• EXERCISE PROMPT: Transcribe exactly, and only, the lines from the one with "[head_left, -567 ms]" through the end of the records below, including both of those lines. Skip all pictures.

(Records from a data source)

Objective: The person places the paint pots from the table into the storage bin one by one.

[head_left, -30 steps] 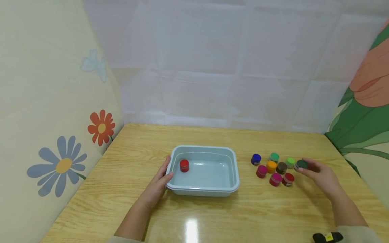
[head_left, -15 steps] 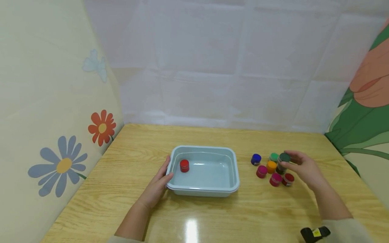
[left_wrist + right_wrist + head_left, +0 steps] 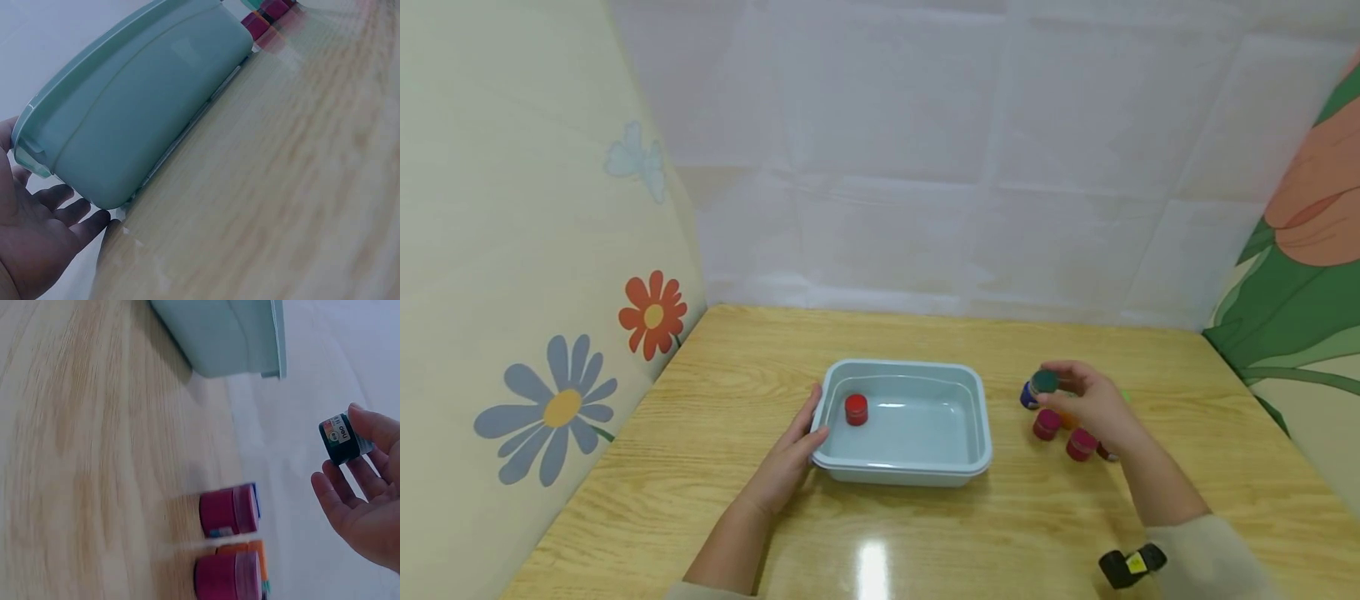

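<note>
My left hand holds the left end of a light blue plastic basin, thumb over the rim and fingers along the outer wall; the left wrist view shows those fingers against the end wall. Inside the basin, toward its left end, stands a red paint jar. Between thumb and fingers, my right hand pinches a dark green paint jar, raised above the table. In the head view the held jar overlaps a blue jar. Two magenta jars stand just below the right hand.
Partly hidden behind the right hand are an orange jar, a dark red jar and a light green jar. The wooden table meets a white cloth backdrop, with flower-patterned cloth at both sides.
My right hand has carried the dark green jar left from the right end of the jar group to above the blue jar. The left hand and basin have stayed put.
</note>
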Motion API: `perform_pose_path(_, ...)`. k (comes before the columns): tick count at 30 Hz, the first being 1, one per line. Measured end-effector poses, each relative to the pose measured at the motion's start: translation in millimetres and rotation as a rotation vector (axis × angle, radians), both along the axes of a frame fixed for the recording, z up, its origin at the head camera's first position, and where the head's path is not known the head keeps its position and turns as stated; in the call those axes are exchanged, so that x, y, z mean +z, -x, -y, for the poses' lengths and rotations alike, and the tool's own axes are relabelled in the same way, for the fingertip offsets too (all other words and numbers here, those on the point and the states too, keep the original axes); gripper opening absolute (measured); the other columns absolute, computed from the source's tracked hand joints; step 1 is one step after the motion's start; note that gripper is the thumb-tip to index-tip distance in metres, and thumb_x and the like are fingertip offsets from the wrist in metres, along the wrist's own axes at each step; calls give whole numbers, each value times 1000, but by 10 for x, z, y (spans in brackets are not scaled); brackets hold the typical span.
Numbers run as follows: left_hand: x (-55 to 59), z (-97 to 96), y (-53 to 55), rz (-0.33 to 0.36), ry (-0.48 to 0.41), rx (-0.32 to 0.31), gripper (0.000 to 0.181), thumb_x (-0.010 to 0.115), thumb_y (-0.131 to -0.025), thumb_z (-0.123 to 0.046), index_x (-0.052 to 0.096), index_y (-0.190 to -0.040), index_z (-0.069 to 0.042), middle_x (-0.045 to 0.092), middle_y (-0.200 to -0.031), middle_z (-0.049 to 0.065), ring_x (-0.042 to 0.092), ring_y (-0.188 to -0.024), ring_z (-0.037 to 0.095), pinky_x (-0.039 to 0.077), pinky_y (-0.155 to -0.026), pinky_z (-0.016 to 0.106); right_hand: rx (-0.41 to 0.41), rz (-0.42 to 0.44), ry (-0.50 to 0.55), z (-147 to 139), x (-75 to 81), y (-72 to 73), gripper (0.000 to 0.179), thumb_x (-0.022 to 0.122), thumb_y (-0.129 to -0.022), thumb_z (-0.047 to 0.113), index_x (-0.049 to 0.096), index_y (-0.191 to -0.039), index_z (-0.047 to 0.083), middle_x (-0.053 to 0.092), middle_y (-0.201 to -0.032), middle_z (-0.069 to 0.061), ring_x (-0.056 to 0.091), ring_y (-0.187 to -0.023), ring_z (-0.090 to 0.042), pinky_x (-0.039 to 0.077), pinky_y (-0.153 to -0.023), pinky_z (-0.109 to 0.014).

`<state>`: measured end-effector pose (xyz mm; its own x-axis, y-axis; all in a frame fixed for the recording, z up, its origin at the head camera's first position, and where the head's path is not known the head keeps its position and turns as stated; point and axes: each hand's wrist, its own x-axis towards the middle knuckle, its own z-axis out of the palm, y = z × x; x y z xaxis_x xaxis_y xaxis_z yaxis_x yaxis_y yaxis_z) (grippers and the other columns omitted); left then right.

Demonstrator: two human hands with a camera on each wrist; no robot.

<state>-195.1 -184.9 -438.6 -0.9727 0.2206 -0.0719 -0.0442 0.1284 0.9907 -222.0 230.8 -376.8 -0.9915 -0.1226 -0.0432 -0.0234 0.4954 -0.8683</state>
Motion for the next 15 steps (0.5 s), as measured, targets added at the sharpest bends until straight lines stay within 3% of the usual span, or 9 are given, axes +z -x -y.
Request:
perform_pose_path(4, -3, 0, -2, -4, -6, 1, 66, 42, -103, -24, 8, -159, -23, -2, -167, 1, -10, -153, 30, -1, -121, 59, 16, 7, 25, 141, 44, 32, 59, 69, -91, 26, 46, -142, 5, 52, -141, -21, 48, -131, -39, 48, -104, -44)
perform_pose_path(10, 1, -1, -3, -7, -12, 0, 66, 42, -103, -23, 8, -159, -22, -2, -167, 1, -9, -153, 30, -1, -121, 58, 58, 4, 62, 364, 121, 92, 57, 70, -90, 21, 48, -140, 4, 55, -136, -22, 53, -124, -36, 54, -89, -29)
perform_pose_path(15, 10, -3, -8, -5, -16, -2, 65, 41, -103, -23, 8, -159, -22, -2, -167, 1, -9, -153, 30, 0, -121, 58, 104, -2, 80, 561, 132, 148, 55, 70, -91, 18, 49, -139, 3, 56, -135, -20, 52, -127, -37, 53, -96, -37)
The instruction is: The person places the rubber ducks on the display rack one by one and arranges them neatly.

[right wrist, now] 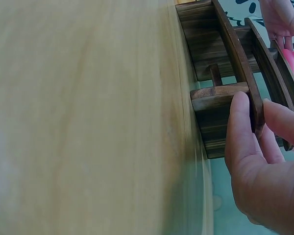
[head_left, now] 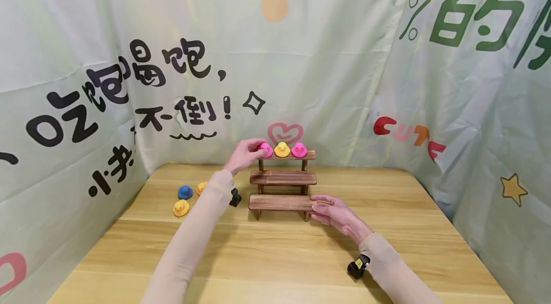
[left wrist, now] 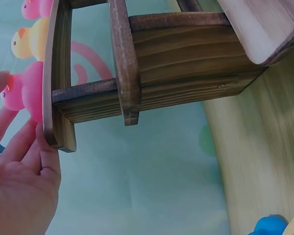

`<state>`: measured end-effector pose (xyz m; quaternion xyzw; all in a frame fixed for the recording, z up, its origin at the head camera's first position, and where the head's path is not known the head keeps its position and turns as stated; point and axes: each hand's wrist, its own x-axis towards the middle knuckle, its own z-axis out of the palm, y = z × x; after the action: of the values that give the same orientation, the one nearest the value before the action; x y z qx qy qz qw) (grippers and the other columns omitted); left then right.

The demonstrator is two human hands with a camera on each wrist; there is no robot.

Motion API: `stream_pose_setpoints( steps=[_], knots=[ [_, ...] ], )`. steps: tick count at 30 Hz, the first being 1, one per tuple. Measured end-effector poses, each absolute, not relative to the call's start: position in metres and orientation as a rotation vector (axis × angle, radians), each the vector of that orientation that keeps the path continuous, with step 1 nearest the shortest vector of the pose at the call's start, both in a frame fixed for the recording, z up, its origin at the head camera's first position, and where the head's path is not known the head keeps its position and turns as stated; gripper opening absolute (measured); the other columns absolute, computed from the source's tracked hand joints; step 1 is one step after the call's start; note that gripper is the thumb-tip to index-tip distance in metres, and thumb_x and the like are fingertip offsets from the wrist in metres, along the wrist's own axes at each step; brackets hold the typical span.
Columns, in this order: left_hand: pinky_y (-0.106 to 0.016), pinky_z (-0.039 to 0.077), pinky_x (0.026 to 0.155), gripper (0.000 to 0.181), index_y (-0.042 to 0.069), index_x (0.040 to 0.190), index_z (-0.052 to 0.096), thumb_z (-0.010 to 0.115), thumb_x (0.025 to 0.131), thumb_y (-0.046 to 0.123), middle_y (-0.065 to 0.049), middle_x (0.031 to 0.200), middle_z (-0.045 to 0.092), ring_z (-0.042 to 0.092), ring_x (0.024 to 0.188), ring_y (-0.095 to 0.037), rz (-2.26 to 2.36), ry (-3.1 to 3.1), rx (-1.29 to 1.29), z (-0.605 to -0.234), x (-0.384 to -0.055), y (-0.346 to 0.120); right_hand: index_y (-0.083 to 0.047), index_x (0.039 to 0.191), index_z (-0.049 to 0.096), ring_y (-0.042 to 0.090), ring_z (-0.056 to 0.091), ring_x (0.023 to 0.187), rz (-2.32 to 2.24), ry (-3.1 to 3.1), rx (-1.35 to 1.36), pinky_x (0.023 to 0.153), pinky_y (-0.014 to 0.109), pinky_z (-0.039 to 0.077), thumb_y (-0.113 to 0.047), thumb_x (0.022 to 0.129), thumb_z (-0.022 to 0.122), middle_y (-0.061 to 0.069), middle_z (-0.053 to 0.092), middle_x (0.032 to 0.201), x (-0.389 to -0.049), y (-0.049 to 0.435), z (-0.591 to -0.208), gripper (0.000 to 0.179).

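Observation:
A small wooden three-tier display stand (head_left: 281, 202) stands on the table. On its top tier sit a pink rubber duck (head_left: 267, 151), a yellow rubber duck (head_left: 281, 149) and another pink rubber duck (head_left: 299, 150) in a row. My left hand (head_left: 245, 156) pinches the leftmost pink duck at the tier's left end; in the left wrist view, thumb and fingers lie on either side of that duck (left wrist: 30, 90). Low on the right, my right hand (head_left: 340, 215) grips the right end of the bottom tier, with the board (right wrist: 242, 63) between thumb and fingers.
Left of the stand, a blue duck (head_left: 185, 192), a yellow duck (head_left: 181, 208) and another yellow duck (head_left: 201, 188), partly behind my left sleeve, sit on the wooden table (head_left: 275, 261). A printed curtain (head_left: 327, 70) hangs behind and along both sides.

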<state>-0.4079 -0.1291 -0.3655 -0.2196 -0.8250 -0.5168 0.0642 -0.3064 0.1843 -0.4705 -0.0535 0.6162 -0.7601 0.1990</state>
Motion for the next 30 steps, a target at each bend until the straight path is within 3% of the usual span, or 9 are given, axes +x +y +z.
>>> stream_pose_setpoints(
  steps=[10, 30],
  knots=[
    [-0.036, 0.05, 0.094, 0.033, 0.014, 0.128, 0.064, 0.064, 0.096, 0.023, -0.006, 0.123, 0.067, 0.061, 0.11, -0.019, -1.553, -2.533, -0.668, -0.3643, -0.408, -0.1285, 0.004, 0.134, 0.049, 0.012, 0.065, 0.084, -2.127, 1.726, -0.152, 0.088, 0.028, 0.056, 0.004, 0.095, 0.056, 0.005, 0.057, 0.098, -0.3061, 0.1843, -0.4688, 0.039],
    [-0.04, 0.048, 0.098, 0.04, 0.004, 0.134, 0.057, 0.061, 0.097, 0.021, -0.009, 0.124, 0.066, 0.06, 0.11, -0.023, -1.557, -2.553, -0.68, -0.3637, -0.405, -0.129, 0.003, 0.132, 0.052, 0.012, 0.066, 0.083, -2.134, 1.714, -0.152, 0.088, 0.028, 0.056, 0.005, 0.095, 0.054, 0.004, 0.058, 0.095, -0.3073, 0.1833, -0.4714, 0.037]
  ],
)
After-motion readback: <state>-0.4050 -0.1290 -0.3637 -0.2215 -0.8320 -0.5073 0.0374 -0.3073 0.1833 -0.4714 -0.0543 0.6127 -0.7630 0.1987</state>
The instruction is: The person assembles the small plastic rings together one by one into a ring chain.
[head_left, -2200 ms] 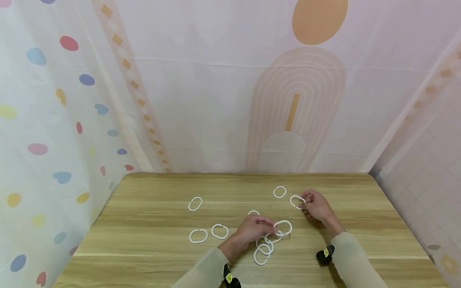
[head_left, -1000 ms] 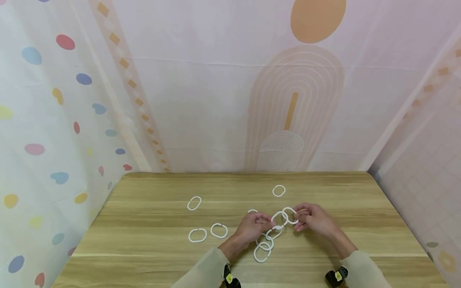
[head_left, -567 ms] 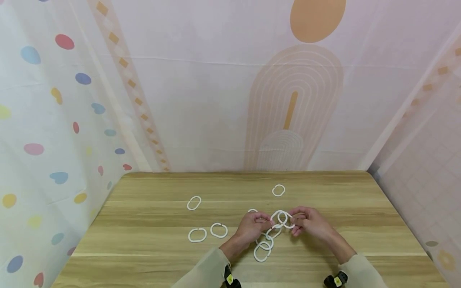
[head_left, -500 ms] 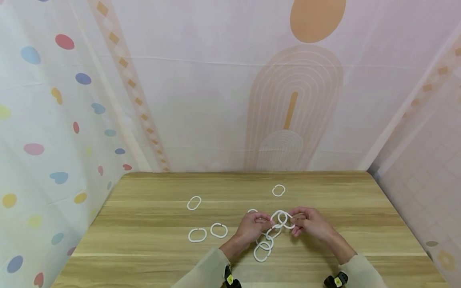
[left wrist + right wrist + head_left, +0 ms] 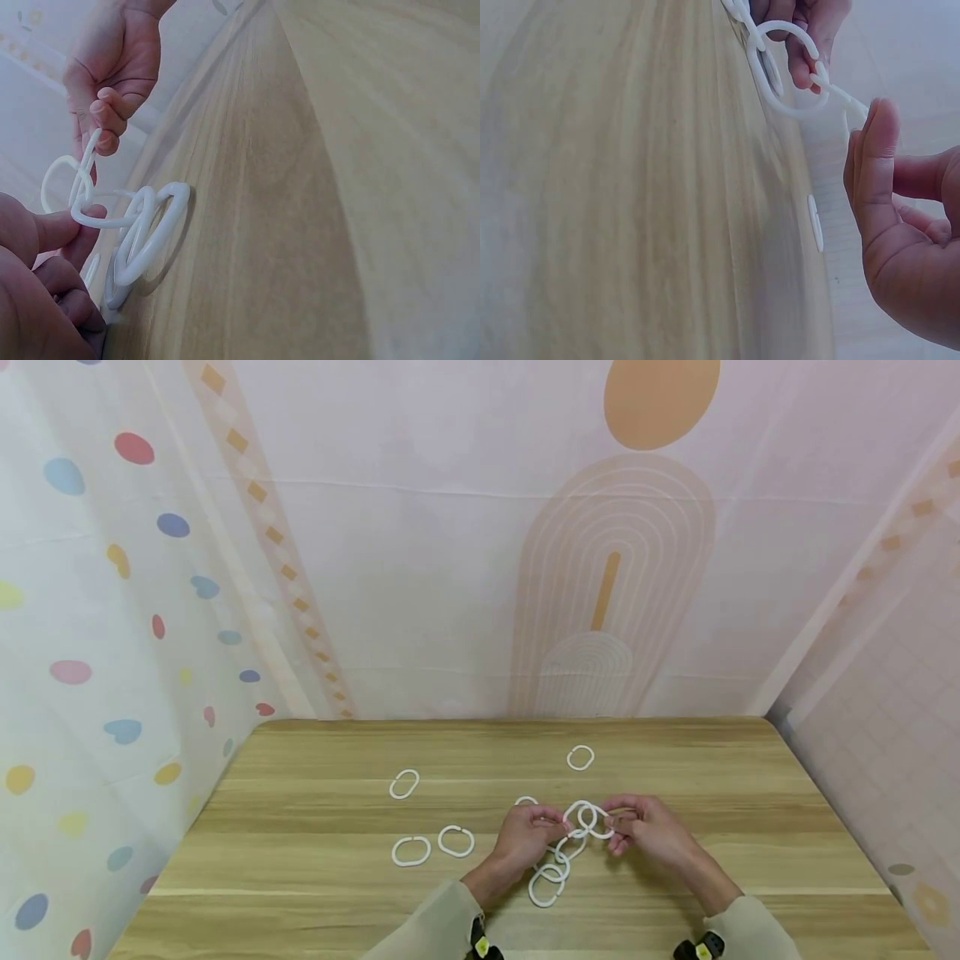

• TASK ANSWER:
[head_left, -567 ms] 
[head_left, -500 ms] 
[left wrist + right wrist + head_left, +0 ms] 

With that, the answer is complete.